Su gran libro es Lenguaje I. Me llevó a escribir mi primera monografía, sobre el ritmo en la poesía de Antonio Machado, luego de que Jaime nos descubriera, vía el Valle Inclán de Amado Alonso, la entonación y sus formas, esa textura de lo que entonces se llamaba la prosa artística. Todos hemos aprendido de memoria no sólo la visión del Aleph, también “La migala” de Juan José Arreola. Vivíamos a la espera de Lenguaje II, del que sólo sabíamos que estaría dedicado al verbo. Declinábamos el barroco preparándonos para su lectura. Mucho después, he podido reconocer en su aprendizaje con Amado Alonso, y quizá desde la amistad de su padre con Alfonso Reyes, la genealogía de una tradición de estudios literarios basada en la crítica del lenguaje, no en su vana complacencia. La filología que nos llegaba con él era la del Instituto de Buenos Aires (cuya irradiación intelectual ha trazado Beatriz Colombi) con Alonso, a su vez formado por Menéndez Pidal en Madrid. No es casual que allí empezara nuestra visión de un hispanismo internacional, que está en el origen de lo que hoy llamamos estudios trasatlánticos, esto es, la constelación dialógica de una crítica cultural que comienza con el lenguaje, el asombro de sus usos y la violencia de sus abusos.

Quiero creer que Luis Jaime aprendió también de sus alumnos. Su dedicación al estado de la educación peruana, su trabajo en la ONG “Transparencia,” y hasta su declaración de que se sentía un hombre de “centro izquierda” (le podría haber valido una reprimenda arzobispal), son gestos de oficio cívico, como lo fue su arte de agudeza coloquial en su columna de “La Prensa,” que dirigió. Pero son, también, prueba de que esta vez sus alumnos lo tomaban del brazo y lo sacaban a la calle. Una selección de sus ensayos viene en Mis trabajos y los días (2000).

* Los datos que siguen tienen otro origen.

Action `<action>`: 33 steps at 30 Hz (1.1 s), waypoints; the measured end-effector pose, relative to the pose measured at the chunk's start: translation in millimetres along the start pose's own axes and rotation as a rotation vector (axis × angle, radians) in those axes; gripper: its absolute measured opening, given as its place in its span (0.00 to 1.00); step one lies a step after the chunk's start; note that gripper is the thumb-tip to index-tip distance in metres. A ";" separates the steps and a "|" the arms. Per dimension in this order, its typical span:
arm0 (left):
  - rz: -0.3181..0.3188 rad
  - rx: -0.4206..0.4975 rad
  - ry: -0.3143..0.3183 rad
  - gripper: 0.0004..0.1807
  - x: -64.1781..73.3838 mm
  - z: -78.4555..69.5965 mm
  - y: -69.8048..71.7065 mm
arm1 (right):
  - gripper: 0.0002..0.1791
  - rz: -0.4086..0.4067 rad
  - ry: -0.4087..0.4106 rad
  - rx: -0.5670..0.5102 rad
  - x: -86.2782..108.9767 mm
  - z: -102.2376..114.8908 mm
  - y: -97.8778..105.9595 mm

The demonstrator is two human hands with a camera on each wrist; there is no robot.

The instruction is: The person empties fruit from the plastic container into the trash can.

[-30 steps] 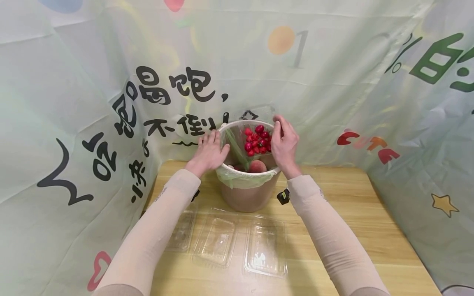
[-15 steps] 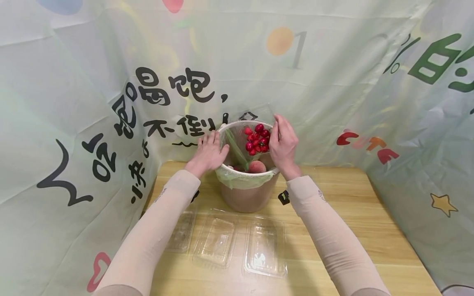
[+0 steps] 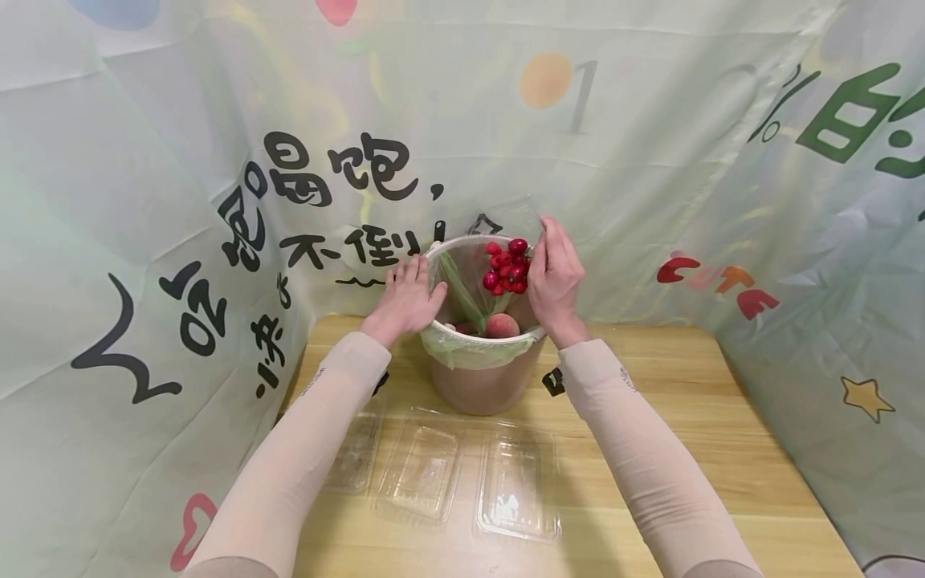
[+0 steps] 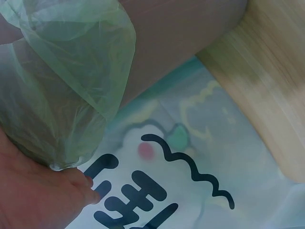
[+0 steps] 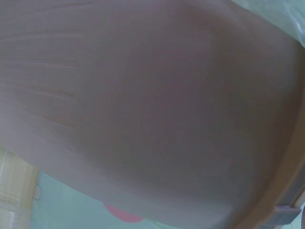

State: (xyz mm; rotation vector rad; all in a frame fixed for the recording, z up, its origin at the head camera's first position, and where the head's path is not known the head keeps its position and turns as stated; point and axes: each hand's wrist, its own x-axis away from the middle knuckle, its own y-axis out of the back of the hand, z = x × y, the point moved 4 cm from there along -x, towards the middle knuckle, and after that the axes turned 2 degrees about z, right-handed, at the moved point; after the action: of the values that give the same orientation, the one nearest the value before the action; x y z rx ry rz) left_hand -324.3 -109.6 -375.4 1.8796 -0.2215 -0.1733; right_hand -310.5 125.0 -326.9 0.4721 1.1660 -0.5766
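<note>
A light brown bin stands on the table, lined with a thin green plastic bag. My left hand rests on the bin's left rim with fingers extended. In the left wrist view that hand lies against the bag's folded edge. My right hand holds a clear plastic box by its right side, tilted over the bin's mouth. Small red cherry-like fruits are bunched in it beside my fingers. Below, inside the bin, lies a peach. The bin wall fills the right wrist view, hiding the hand there.
Several clear plastic trays lie on the wooden table in front of the bin. A printed cloth hangs close behind the bin and along both sides.
The red fruits have gathered into a tighter bunch, shifted slightly right and up. The clear box has tilted and risen a little in my right hand. My left hand stays put.
</note>
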 end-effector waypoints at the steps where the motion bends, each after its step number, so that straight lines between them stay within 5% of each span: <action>1: 0.000 -0.001 0.000 0.45 0.0 -0.1 0.0 | 0.14 0.000 -0.001 0.003 -0.4 0.1 0.2; 33: -0.002 -0.016 0.000 0.45 -1.5 1.3 -1.0 | 0.14 0.040 -0.045 -0.001 -9.9 -1.7 7.0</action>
State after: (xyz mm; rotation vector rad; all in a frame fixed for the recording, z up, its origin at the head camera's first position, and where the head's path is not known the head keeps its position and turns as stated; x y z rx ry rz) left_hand -326.1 -110.2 -376.7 1.8643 -0.2173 -0.1756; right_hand -309.9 133.1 -317.8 0.4781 1.1115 -0.5495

No hace mucho declaró que “los jóvenes están reemplazando la felicidad por el éxito, y el éxito solo está vinculado con el consumo y el dinero.” La escuela, dijo recordando a los clásicos, está hecha para aprender a ser felices. La mala educación es no saber cómo enseñar a serlo, y perdernos en esta sociedad mercantil. No es difícil reconocer la mala nota que este testigo de la promesa le da a su sociedad, no sin señalarle el camino de enmienda. También por eso merece la gracia.